Conducting looks like waving a stick and is really three crafts fused: a clear physical technique, an intimate knowledge of the score, and the leadership to shape a hundred musicians in real time. Books cannot replace a podium and an ensemble, but they build the foundation, and reading them in order keeps you from mistaking arm-waving for musicianship.
The path moves from technique to the deep knowledge that technique serves, then to interpretation and rehearsal craft, and finally to the reflections of master conductors. Each stage answers what the previous one leaves open.
Learn the technique
Start with The Grammar of Conducting by Max Rudolf, the standard reference on baton technique, beat patterns, and cueing that most programs use.
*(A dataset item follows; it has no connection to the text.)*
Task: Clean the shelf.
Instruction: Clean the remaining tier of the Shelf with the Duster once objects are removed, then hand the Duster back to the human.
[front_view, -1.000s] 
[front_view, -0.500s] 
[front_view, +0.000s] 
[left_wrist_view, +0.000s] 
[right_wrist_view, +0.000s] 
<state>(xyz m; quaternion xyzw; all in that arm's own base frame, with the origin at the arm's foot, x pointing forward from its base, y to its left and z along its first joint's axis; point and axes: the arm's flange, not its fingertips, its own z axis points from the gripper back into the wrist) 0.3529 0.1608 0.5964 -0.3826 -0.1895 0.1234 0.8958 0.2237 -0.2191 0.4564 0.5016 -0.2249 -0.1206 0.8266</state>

Then Conducting Technique for Beginners and Professionals by Brock McElheran is the clear, practical companion that gets a novice's hands moving correctly. Together they give you the physical vocabulary before you worry about interpretation.
Know the score deeply
A conductor's authority comes from the score. The Study of Orchestration by Samuel Adler teaches you to read an orchestral score with understanding of every instrument, and Treatise on Instrumentation by Hector Berlioz deepens that knowledge from a great composer's angle. A Conductor's Guide to Nineteenth-Century Choral-Orchestral Works by Jonathan D. Green then shows how deep preparation of specific repertoire actually works.
Interpretation, rehearsal, and mastery
Now the art. The Compleat Conductor by Gunther Schuller is his provocative, detailed argument about honoring the composer's intentions, and Conducting the Music, Not the Musicians by Uri Golomb reflects on what the gesture is really for. Then learn from the legends: On Conducting by Richard Wagner is the historic essay that shaped modern interpretation, On Conducting by Bruno Walter offers a great humane conductor's philosophy, and Talking About Conducting, another Schuller volume, closes with candid wisdom on the profession.
Read in this order and conducting becomes a discipline you can build rather than a talent you either have or lack. Follow the full path, then seek every chance to stand in front of real players.